Pass output from a function as input in another function in Haskell

Question

How can one pass output from a function as an input in another function.

For example I have those two functions

collatz :: (Integral a) => a -> [a]
collatz 1 = [1]  
collatz n  
    |even n = n:collatz (n `div` 2)  
    |odd n = n:collatz (n*3 + 1) 

And my another function

length' [] = 0
length' (x:xs) = 1 + length' xs

I want to calculate the length of a list, which was output from my collatz function.

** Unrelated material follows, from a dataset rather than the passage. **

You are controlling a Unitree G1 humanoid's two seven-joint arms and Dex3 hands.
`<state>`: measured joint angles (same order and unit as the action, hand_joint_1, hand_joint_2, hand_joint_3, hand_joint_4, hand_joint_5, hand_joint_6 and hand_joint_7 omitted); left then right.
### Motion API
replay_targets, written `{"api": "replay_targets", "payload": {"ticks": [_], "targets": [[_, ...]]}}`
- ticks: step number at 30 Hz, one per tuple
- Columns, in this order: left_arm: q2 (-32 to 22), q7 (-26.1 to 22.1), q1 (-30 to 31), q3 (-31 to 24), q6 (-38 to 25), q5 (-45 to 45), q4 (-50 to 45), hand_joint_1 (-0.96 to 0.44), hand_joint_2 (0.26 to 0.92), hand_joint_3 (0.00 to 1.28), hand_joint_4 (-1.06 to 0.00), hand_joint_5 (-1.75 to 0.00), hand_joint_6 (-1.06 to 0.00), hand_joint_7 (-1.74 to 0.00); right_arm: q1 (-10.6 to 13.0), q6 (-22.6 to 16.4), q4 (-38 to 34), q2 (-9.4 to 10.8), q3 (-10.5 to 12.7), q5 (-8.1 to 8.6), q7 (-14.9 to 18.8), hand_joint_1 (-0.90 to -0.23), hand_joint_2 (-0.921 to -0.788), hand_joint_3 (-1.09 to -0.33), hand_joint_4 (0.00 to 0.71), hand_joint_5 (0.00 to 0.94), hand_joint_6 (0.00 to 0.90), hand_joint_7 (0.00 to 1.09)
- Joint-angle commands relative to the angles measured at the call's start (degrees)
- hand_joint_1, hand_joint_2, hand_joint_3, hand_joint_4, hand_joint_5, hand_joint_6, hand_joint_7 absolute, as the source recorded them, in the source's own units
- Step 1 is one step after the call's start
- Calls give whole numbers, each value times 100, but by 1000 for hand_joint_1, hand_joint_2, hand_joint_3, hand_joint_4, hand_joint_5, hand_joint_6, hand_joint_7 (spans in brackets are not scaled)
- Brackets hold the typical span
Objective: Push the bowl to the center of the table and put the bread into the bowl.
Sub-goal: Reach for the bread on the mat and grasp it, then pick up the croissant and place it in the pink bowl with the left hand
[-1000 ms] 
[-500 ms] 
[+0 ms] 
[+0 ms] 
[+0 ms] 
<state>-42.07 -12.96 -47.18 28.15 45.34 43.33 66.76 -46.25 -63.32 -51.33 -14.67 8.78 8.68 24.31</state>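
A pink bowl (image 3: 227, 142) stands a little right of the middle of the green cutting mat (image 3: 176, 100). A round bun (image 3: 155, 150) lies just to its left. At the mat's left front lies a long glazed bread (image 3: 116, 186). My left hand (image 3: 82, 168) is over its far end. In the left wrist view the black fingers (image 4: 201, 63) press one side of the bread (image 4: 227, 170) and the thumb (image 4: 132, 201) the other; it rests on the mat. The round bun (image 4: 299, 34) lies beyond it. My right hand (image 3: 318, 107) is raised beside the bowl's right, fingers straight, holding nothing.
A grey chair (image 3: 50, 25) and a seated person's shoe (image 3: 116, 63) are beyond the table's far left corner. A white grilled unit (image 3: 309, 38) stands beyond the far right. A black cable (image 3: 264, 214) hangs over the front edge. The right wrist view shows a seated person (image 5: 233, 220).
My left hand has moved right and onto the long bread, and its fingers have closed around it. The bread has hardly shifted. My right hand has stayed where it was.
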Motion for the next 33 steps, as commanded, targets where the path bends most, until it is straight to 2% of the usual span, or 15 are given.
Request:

finally I want calculate completely this

numLongChains :: Int  
numLongChains = length (filter isLong (map collatz [1..100]))  
    where isLong xs = length xs > 15  

But step by step.

Answer 1

You are talking about function composition:

-- assuming signature length' :: [a] -> Int   
composed :: (Integral a) => a -> Int
composed = length' . collatz

I am not sure what you mean by 'step by step', but for your second question, it would be:

numLongChains :: (Integral a) => [a] -> Int
numLongChains = length' . (filter isLong) . (map collatz)
    where isLong xs = length' xs > 15 

I made it a unary function so it can work with any list, not just [1..100].

Answer 2

The length' of the collatz sequence for n is \n -> length' (collatz n). This pattern is so common that we gave it a name: f . g = \x -> f (g x). We call this "function composition". Replacing f, g, and x above with length', collatz, and n, we get length' . collatz = \n -> length' (collatz n). So:

collatzLength = length' . collatz

As an aside, instead of writing isLong as you do, we can use function composition here too, albeit in a slightly less obvious way:

isLong xs = length' xs > 15
isLong = \xs -> length' xs > 15
isLong = \xs -> (>) (length' xs) 15
isLong = \xs -> (> 15) (length' xs) -- this is the less obvious bit
isLong = (> 15) . length'

So the question "is the collatz sequence for the number n longer than 15?" can now be written as:

isLongSequence = isLong . collatz

So the long sequences for the numbers [1..100] are

filter isLongSequence [1..100]

or with

longSequences = filter isLongSequence

it's

longSequences [1..100]

now, we can write numLongChains as

numLongChains = length' . longSequences

The number of long chains is the number (length) of (the list of) long sequences.

Now, to show that this is equivalent to your definition, you need to know a rule (theorem) about map and filter:

filter p . map f = filter (p . f)

So

\xs -> filter isLong (map collatz xs)

is the same as

filter isLong . map collatz

is the same as

filter (isLong . collatz)

is the same as

filter isLongSequence

is the same as

longSequences